Without the images, print all the entries below exactly as given.

══ EXTRACTED RECORDS ══

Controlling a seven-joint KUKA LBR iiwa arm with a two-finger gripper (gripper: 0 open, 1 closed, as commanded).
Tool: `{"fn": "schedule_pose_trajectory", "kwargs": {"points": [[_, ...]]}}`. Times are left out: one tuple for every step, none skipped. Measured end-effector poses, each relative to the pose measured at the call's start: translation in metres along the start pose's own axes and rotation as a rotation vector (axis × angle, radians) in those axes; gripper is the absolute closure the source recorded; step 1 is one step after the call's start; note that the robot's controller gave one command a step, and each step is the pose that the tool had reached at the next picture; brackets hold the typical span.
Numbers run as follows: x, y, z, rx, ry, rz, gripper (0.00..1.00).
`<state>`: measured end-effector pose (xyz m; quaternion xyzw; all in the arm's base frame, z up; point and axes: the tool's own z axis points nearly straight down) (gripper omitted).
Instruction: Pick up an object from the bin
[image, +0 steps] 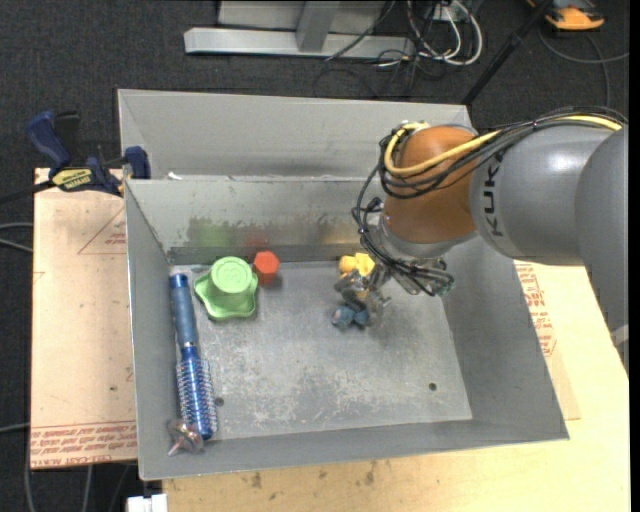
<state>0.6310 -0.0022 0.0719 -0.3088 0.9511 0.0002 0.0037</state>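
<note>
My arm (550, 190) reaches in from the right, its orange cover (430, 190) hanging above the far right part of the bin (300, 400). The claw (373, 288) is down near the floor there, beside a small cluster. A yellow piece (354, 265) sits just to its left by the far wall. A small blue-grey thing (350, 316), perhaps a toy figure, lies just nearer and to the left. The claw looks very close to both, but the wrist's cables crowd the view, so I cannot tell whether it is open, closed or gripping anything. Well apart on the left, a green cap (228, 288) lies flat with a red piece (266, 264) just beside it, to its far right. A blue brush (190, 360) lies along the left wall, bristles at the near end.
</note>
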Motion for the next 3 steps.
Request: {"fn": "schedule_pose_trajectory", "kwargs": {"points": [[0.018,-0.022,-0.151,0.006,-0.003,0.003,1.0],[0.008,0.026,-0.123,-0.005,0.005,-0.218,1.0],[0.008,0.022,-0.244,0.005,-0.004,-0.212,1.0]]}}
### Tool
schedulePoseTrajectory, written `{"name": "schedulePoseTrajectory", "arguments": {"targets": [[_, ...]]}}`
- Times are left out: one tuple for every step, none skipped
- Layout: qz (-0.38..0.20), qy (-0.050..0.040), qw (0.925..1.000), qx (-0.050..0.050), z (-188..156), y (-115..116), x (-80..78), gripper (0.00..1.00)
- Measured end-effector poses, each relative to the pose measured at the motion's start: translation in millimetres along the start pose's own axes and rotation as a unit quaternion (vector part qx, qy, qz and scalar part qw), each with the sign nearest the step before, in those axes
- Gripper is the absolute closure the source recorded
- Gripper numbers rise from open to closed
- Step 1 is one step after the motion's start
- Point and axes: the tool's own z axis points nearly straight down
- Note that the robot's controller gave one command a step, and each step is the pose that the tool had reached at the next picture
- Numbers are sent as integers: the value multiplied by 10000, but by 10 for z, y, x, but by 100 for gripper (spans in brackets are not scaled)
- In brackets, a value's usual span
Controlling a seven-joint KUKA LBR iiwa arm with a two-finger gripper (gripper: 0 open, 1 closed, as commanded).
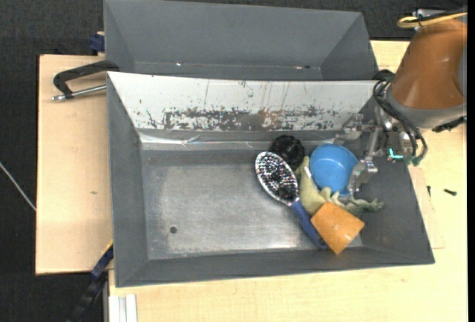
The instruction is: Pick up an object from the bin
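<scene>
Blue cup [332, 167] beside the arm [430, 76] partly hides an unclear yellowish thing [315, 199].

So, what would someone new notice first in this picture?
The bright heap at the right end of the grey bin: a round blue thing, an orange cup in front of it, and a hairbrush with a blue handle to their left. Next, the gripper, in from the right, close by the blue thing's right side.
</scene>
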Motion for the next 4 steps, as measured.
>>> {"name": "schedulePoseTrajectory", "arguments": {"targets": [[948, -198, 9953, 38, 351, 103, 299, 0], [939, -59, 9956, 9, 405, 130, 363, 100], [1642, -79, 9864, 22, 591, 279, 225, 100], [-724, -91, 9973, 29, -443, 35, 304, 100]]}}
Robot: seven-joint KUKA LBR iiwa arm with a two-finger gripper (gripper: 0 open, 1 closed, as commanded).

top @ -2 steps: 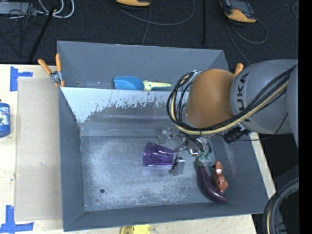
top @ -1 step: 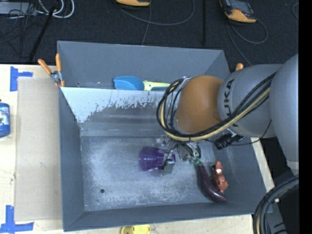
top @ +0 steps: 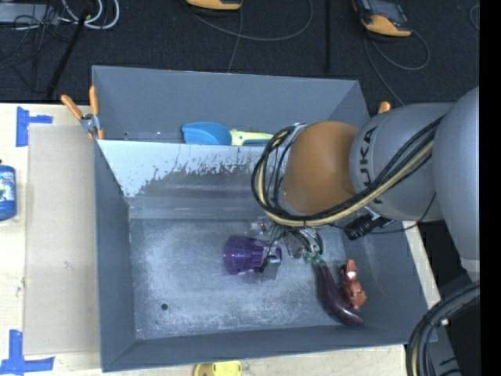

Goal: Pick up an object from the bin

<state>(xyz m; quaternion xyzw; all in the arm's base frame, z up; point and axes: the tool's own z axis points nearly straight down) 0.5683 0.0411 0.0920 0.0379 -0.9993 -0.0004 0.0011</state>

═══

EXERCISE OUTPUT:
Controlling a seven-joint KUKA LBR iiwa arm with a two-finger gripper (gripper: 0 open, 1 closed, as commanded).
Tool: `{"fn": "schedule_pose_trajectory", "kwargs": {"points": [[_, ...]]}}`. Times are left out: one tuple for every step, none skipped. Measured end-effector poses, each relative to the pose measured at the call's start: translation in metres along the start pose's own axes and rotation as a rotation vector (axis × angle, radians) in those axes; gripper is the absolute closure the source recorded; step 1 is one step after the call's start; note that the robot's controller gave one command a step, and each step is the pose that the tool had reached at the next picture; brackets hold the typical span.
Numbers run as follows: x, y, z, rx, ry, rz, gripper (0.00..1.00).
`<state>`: measured end-effector pose (xyz m; quaternion xyzw; all in the arm's base frame, z up; point and axes: the tool's own z axis points nearly straight down) (gripper omitted).
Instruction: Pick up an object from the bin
[image, +0 steps] 
<state>0.6310 -0.0022 0.0719 -0.3088 0.9511 0.0002 0.0037</state>
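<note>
My arm (550, 190) reaches in from the right, its orange cover (430, 190) hanging above the far right part of the bin (300, 400). The claw (373, 288) is down near the floor there, beside a small cluster. A yellow piece (354, 265) sits just to its left by the far wall. A small blue-grey thing (350, 316), perhaps a toy figure, lies just nearer and to the left. The claw looks very close to both, but the wrist's cables crowd the view, so I cannot tell whether it is open, closed or gripping anything. Well apart on the left, a green cap (228, 288) lies flat with a red piece (266, 264) just beside it, to its far right. A blue brush (190, 360) lies along the left wall, bristles at the near end.
</note>
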Motion for the next 3 steps.
Request: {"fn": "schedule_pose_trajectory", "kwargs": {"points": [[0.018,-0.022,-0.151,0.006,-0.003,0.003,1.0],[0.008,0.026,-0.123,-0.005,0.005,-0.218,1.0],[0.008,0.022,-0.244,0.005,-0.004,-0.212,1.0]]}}
### Tool
schedulePoseTrajectory, written `{"name": "schedulePoseTrajectory", "arguments": {"targets": [[_, ...]]}}`
- Times are left out: one tuple for every step, none skipped
- Layout: qz (-0.38..0.20), qy (-0.050..0.040), qw (0.925..1.000), qx (-0.050..0.050), z (-188..156), y (-115..116), x (-80..78), gripper (0.00..1.00)
- Measured end-effector poses, each relative to the pose measured at the motion's start: translation in millimetres along the start pose's own axes and rotation as a unit quaternion (vector part qx, qy, qz and scalar part qw), each with the sign nearest the step before, in those axes
- Gripper is the absolute closure the source recorded
- Gripper numbers rise from open to closed
- Step 1 is one step after the motion's start
- Point and axes: the tool's own z axis points nearly straight down
- Note that the robot's controller gave one command a step, and each step is the pose that the tool had reached at the next picture
- Numbers are sent as integers: the value multiplied by 10000, but by 10 for z, y, x, but by 100 for gripper (spans in brackets are not scaled)
- In brackets, a value's usual span
Controlling a seven-joint KUKA LBR iiwa arm with a two-finger gripper (gripper: 0 open, 1 closed, as commanded).
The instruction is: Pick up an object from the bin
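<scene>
Blue cup [332, 167] beside the arm [430, 76] partly hides an unclear yellowish thing [315, 199].

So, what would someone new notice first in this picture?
The bright heap at the right end of the grey bin: a round blue thing, an orange cup in front of it, and a hairbrush with a blue handle to their left. Next, the gripper, in from the right, close by the blue thing's right side.
</scene>
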Motion for the next 4 steps, as measured.
>>> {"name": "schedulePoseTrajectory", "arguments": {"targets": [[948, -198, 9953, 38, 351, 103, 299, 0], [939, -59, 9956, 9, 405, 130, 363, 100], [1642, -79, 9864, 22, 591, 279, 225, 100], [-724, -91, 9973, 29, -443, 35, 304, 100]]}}
Robot: seven-joint KUKA LBR iiwa arm with a two-finger gripper (gripper: 0 open, 1 closed, as commanded).

top @ -2 steps: 
top @ -1 step: 
top @ +0 steps: 

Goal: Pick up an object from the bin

<state>(xyz m; quaternion xyzw; all in the arm's base frame, z up; point and axes: the tool's own z axis points nearly straight down) 0.5683 0.0411 0.0920 0.0379 -0.9993 -0.0004 0.0011</state>

That is the complete output.